The wood I used had finish on both sides, and wood glue won't stick to that. So I had to plane the front of the drawers to expose the bare wood. I used a hand plane for that, just to avoid planing too much material off the wood. That, and I wasn't sure if the varnish would dull the jointer knives. But I think I would have been ok, because it didn't dull the hand plane very fast. If you ever tried to plane white paint off a piece of wood, you will know what I'm referring to.
A scrap of carpeting serves as a pad to get even pressure.
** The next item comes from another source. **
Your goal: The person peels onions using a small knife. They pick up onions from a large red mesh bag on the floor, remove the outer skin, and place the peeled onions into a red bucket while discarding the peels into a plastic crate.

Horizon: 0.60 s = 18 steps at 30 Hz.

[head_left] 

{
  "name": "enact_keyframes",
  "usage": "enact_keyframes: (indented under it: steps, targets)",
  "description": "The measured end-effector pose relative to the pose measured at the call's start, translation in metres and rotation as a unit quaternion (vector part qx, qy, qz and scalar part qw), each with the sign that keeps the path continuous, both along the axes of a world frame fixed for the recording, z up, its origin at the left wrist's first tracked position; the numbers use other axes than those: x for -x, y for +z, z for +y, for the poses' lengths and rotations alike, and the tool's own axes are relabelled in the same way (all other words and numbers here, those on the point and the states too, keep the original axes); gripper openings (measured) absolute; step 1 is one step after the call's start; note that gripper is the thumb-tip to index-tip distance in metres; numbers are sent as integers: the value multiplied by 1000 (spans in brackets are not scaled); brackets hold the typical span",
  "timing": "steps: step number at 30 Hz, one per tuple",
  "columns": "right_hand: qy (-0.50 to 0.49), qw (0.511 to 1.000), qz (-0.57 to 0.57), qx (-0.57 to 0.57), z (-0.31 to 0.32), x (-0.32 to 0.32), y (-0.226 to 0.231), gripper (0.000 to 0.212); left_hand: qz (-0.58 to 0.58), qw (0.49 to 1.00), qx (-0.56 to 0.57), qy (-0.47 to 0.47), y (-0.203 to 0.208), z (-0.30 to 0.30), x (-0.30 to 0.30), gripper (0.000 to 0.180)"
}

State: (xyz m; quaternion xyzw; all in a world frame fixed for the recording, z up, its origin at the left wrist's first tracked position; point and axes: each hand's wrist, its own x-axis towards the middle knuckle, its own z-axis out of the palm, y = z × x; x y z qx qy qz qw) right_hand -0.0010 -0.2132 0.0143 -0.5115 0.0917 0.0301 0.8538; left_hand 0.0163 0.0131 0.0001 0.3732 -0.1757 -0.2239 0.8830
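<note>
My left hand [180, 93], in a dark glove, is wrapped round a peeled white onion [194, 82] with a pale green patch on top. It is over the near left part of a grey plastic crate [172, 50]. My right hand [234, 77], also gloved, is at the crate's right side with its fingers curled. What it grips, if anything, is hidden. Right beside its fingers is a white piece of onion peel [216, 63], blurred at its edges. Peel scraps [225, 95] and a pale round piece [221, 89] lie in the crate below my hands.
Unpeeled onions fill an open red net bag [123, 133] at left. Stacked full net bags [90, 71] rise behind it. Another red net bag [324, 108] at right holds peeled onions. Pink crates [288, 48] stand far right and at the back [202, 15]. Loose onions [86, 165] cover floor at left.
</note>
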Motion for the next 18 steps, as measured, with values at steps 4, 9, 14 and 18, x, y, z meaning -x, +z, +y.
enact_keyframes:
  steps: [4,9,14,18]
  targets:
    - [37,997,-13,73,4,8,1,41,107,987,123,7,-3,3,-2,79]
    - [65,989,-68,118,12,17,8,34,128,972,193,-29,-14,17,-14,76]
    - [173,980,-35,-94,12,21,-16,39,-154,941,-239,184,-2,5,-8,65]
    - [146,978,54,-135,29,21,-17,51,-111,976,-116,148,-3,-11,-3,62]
I previously used towels for gluing thin layers and veneers on drawer fronts, but the carpeting is better because one layer is enough and I don't have to worry about ruining it.
Attaching the bottomsNext, applying glue for the bottom. The bottom is glued straight on the edge of the drawers, except for the front, which has a rabbet cut into it (the front extends down a bit further than the rest of the drawer).
I scraped the plastic coating off the paneling wherever it needed to be glued. Here, I'm applying glue to add a strip of plywood over the joint. I then put another piece of plywood on top of the strip and weighed it down while the glue dried.
Plugs for the screw holesSome of the veneer had some screw holes in it. I have some plug cutters for making plugs to fill holes, but the smallest I have is 3/8" (10 mm), and I didn't want to drill that large a hole. So I made some 1/4" (6 mm) plugs on my pantorouter.
I was plaing around with a timelapse camera while making the drawers. So you can see all the action. But just straight up work is really not that exciting. If it's interesting, I shoot video of it.